ACTIVITY ▸ What you return should match the data below exactly, line for line.

DATA EXCERPT ▸
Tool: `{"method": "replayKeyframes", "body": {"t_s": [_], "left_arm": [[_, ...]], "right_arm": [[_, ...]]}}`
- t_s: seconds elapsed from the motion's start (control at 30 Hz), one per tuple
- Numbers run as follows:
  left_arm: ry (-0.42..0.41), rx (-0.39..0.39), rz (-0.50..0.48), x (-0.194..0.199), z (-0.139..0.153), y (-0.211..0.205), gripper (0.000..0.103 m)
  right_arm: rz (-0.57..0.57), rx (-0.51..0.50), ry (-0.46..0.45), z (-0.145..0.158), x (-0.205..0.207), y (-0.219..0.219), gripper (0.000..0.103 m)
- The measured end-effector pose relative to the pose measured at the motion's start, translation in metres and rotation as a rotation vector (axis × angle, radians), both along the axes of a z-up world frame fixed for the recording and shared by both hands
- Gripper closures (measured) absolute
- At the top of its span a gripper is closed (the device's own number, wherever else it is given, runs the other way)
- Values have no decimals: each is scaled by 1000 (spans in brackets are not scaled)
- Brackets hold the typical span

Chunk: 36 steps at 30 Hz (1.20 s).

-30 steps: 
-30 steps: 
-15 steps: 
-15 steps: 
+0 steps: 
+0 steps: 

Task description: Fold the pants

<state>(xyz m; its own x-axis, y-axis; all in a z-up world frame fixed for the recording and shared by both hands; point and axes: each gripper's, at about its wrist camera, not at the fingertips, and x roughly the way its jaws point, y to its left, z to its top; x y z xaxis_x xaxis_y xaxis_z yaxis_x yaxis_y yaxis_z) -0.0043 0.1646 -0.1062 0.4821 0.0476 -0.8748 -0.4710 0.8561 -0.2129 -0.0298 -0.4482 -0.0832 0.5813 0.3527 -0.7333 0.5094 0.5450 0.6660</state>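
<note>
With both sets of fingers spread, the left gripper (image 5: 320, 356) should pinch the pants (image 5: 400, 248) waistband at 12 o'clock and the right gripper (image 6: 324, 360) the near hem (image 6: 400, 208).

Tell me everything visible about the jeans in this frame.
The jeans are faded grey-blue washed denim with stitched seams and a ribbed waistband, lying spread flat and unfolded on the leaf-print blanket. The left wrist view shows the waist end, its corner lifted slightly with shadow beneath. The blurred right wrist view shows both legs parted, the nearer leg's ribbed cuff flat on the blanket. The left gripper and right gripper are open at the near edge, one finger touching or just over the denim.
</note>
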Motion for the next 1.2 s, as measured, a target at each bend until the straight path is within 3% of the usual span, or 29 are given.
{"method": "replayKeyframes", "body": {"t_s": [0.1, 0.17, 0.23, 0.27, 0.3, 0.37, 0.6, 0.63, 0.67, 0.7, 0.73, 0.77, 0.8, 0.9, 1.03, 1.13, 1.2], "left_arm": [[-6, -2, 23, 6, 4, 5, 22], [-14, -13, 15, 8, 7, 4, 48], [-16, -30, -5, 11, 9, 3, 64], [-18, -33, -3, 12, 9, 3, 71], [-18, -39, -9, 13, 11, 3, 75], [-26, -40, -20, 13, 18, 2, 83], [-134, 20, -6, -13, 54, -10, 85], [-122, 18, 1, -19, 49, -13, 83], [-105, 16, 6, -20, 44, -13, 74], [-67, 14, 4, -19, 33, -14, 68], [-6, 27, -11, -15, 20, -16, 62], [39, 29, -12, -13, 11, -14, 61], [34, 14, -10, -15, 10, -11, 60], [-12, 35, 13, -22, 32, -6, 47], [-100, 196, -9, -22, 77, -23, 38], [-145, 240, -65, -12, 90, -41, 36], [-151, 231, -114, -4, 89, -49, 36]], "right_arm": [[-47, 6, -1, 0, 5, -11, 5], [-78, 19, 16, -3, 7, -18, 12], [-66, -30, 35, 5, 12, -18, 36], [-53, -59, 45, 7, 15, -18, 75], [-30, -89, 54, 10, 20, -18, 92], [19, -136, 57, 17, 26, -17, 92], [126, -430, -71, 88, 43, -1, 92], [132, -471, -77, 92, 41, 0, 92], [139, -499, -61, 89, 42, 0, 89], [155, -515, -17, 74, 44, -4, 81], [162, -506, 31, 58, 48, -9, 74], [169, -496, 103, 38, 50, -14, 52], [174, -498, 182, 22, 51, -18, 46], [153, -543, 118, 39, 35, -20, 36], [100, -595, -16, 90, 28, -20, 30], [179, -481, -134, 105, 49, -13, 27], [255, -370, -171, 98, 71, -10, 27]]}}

YOUR RESPONSE ▸
Tool: `{"method": "replayKeyframes", "body": {"t_s": [_], "left_arm": [[_, ...]], "right_arm": [[_, ...]]}}`
- t_s: seconds elapsed from the motion's start (control at 30 Hz), one per tuple
- Numbers run as follows:
  left_arm: ry (-0.42..0.41), rx (-0.39..0.39), rz (-0.50..0.48), x (-0.194..0.199), z (-0.139..0.153), y (-0.211..0.205), gripper (0.000..0.103 m)
  right_arm: rz (-0.57..0.57), rx (-0.51..0.50), ry (-0.46..0.45), z (-0.145..0.158), x (-0.205..0.207), y (-0.219..0.219), gripper (0.000..0.103 m)
- The measured end-effector pose relative to the pose measured at the motion's start, translation in metres and rotation as a rotation vector (axis × angle, radians), both along the axes of a z-up world frame fixed for the recording and shared by both hands
- Gripper closures (measured) absolute
- At the top of its span a gripper is closed (the device's own number, wherever else it is given, runs the other way)
- Values have no decimals: each is scaled by 1000 (spans in brackets are not scaled)
- Brackets hold the typical span

Chunk: 36 steps at 30 Hz (1.20 s).

-30 steps: 
-30 steps: 
-15 steps: 
-15 steps: 
+0 steps: 
+0 steps: 

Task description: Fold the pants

<state>(xyz m; its own x-axis, y-axis; all in a z-up world frame fixed for the recording and shared by both hands; point and axes: each gripper's, at about its wrist camera, not at the fingertips, and x roughly the way its jaws point, y to its left, z to its top; x y z xaxis_x xaxis_y xaxis_z yaxis_x yaxis_y yaxis_z) -0.0043 0.1646 -0.1062 0.4821 0.0476 -0.8748 -0.4710 0.8561 -0.2129 -0.0298 -0.4482 -0.0832 0.5813 0.3527 -0.7333 0.5094 0.5450 0.6660</state>
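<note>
With both sets of fingers spread, the left gripper (image 5: 320, 356) should pinch the pants (image 5: 400, 248) waistband at 12 o'clock and the right gripper (image 6: 324, 360) the near hem (image 6: 400, 208).

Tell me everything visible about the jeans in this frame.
The jeans are faded grey-blue washed denim with stitched seams and a ribbed waistband, lying spread flat and unfolded on the leaf-print blanket. The left wrist view shows the waist end, its corner lifted slightly with shadow beneath. The blurred right wrist view shows both legs parted, the nearer leg's ribbed cuff flat on the blanket. The left gripper and right gripper are open at the near edge, one finger touching or just over the denim.
</note>
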Motion for the next 1.2 s, as measured, a target at each bend until the straight path is within 3% of the usual span, or 29 are given.
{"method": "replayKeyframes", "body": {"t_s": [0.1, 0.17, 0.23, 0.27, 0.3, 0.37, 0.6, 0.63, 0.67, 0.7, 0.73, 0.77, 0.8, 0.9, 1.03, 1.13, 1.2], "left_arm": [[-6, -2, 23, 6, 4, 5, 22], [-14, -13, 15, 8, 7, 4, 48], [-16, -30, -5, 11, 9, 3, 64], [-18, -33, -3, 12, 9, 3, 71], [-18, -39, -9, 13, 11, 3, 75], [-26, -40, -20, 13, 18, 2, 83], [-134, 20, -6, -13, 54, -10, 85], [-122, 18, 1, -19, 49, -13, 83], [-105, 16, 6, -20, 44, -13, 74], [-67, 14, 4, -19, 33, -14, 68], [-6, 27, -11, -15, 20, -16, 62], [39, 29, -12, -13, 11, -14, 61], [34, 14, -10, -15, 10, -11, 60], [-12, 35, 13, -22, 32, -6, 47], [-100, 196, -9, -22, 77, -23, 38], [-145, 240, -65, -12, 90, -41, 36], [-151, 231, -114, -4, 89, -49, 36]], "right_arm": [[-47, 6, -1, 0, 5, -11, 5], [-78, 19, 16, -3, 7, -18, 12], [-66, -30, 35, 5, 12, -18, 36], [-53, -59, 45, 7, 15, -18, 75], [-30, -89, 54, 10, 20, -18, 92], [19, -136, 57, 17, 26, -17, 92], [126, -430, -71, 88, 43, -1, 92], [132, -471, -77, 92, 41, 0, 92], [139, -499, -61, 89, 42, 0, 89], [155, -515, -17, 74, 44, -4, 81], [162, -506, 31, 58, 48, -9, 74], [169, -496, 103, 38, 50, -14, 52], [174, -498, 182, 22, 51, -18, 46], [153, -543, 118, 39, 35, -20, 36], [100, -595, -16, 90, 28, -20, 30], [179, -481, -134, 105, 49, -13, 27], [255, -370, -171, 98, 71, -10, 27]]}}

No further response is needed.